**PROBLEM TO WORK ON**: Repeat the lines from the line with "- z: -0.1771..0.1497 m" to the line with "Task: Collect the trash" in the listing below, keeping both end lines and adding nothing.

**DATA FOR ANALYSIS**:
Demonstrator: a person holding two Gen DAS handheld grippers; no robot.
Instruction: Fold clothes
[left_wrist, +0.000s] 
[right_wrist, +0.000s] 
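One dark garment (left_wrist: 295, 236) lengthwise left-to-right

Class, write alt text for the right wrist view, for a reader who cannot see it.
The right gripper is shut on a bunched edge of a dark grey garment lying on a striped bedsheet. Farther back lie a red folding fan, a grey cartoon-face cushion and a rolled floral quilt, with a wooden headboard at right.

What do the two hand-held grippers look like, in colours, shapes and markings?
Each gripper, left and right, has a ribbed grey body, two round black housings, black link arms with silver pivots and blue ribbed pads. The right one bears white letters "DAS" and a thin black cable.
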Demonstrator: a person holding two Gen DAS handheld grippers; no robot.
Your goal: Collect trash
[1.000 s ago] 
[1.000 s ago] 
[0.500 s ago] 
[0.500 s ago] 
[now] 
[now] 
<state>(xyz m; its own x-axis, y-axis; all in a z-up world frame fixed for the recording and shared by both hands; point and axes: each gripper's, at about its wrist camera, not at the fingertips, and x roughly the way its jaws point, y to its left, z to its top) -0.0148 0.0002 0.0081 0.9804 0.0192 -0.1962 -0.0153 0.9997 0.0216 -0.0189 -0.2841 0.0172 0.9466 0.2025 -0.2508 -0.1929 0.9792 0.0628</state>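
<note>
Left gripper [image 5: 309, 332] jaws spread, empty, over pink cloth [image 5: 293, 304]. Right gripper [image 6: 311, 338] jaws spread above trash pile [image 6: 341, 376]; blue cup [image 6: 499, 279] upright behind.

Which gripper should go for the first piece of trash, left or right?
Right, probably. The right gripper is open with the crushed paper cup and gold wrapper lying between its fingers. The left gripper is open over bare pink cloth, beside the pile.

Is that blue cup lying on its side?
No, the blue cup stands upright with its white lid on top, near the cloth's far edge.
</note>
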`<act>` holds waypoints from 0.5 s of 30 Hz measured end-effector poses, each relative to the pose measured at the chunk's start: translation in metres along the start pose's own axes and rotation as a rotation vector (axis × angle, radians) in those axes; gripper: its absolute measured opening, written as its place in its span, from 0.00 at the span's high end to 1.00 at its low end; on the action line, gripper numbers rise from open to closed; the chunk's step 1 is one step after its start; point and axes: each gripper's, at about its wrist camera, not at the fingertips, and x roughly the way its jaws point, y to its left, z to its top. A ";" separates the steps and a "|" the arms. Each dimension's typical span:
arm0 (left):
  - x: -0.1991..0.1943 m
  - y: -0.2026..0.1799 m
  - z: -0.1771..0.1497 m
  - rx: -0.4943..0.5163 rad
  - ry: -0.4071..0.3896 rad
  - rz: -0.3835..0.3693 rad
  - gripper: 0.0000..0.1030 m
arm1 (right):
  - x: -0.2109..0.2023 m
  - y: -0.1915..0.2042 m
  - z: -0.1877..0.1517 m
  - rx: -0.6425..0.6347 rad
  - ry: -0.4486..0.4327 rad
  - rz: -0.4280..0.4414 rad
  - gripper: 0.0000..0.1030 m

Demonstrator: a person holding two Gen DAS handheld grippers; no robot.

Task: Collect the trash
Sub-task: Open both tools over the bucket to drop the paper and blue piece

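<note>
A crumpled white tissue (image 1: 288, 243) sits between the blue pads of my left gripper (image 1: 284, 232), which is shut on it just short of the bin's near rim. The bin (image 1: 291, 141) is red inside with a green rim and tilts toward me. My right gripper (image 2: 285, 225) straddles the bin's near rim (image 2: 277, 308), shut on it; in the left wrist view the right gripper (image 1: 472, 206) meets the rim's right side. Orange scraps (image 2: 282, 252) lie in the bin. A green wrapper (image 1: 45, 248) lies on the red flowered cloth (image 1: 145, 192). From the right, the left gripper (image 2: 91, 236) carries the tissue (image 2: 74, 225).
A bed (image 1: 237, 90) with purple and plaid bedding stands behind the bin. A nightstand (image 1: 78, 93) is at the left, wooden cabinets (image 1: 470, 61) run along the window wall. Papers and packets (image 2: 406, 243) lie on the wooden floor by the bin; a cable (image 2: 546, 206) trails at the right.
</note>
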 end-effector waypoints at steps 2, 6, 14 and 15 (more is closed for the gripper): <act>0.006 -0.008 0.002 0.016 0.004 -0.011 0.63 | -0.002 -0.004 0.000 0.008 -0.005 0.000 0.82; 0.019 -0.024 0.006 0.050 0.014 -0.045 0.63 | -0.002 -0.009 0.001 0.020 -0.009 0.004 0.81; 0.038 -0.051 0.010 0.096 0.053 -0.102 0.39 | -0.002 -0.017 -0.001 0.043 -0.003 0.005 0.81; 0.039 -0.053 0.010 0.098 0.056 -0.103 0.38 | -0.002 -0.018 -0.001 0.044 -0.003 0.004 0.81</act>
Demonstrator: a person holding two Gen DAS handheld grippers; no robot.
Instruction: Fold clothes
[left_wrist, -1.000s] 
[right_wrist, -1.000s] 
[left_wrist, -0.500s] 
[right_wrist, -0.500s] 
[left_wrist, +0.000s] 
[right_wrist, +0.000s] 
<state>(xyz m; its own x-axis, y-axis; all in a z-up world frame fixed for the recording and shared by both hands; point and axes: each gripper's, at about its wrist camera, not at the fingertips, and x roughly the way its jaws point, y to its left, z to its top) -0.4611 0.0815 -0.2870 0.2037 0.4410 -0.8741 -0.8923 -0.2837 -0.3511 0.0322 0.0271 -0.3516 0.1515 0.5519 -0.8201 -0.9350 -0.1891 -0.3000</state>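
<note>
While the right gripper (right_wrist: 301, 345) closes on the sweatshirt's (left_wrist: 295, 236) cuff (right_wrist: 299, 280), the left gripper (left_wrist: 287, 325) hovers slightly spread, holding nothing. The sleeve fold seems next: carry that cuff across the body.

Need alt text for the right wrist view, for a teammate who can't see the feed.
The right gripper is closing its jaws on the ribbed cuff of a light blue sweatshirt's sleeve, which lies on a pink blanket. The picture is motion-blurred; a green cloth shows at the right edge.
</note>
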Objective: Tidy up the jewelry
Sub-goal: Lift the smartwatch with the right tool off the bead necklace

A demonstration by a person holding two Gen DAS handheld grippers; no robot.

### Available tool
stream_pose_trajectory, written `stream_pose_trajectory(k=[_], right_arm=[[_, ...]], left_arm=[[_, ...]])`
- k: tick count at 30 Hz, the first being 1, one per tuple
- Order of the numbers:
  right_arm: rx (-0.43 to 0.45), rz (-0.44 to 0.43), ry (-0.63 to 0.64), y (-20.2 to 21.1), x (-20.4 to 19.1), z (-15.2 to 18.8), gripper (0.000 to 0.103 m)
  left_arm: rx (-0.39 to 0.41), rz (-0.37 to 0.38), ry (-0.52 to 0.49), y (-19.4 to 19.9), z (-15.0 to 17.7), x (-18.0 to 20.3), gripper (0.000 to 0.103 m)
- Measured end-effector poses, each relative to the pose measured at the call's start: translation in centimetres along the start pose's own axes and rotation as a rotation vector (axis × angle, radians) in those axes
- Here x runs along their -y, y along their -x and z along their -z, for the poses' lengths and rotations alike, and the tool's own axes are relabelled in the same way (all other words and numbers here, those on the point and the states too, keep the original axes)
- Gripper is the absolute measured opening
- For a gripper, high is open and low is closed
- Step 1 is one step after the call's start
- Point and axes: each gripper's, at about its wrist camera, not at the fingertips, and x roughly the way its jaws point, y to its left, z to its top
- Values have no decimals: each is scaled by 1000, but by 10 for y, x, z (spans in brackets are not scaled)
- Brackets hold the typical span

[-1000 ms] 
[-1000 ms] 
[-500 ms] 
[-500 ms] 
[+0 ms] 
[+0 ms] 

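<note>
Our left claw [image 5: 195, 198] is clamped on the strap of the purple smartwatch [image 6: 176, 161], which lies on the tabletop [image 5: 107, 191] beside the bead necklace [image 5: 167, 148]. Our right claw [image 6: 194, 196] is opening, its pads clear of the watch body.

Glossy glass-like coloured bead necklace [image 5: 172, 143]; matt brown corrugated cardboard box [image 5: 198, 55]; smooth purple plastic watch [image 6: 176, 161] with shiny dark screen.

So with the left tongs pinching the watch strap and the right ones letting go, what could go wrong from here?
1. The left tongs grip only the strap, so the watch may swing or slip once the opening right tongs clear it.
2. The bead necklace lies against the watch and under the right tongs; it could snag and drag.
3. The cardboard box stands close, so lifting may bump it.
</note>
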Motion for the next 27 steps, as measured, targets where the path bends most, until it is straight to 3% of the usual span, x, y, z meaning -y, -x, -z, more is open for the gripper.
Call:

**ANSWER TO THE PROBLEM**:
  - z: -0.1771..0.1497 m
  - rx: -0.4943..0.5163 rad
  - ry: -0.4071..0.3896 rad
  - rz: -0.3835..0.3693 rad
  - gripper: 0.0000..0.1030 m
arm1 (right):
  - x: -0.2109..0.2023 m
  - y: -0.1915..0.2042 m
  - z: -0.1877..0.1517 m
  - rx: -0.6425..0.6347 rad
  - ry: -0.4486..0.4327 rad
  - rz: -0.4280..0.4414 rad
  - gripper: 0.0000..0.1030 m

Demonstrator: a person holding two Gen DAS handheld grippers; no robot.

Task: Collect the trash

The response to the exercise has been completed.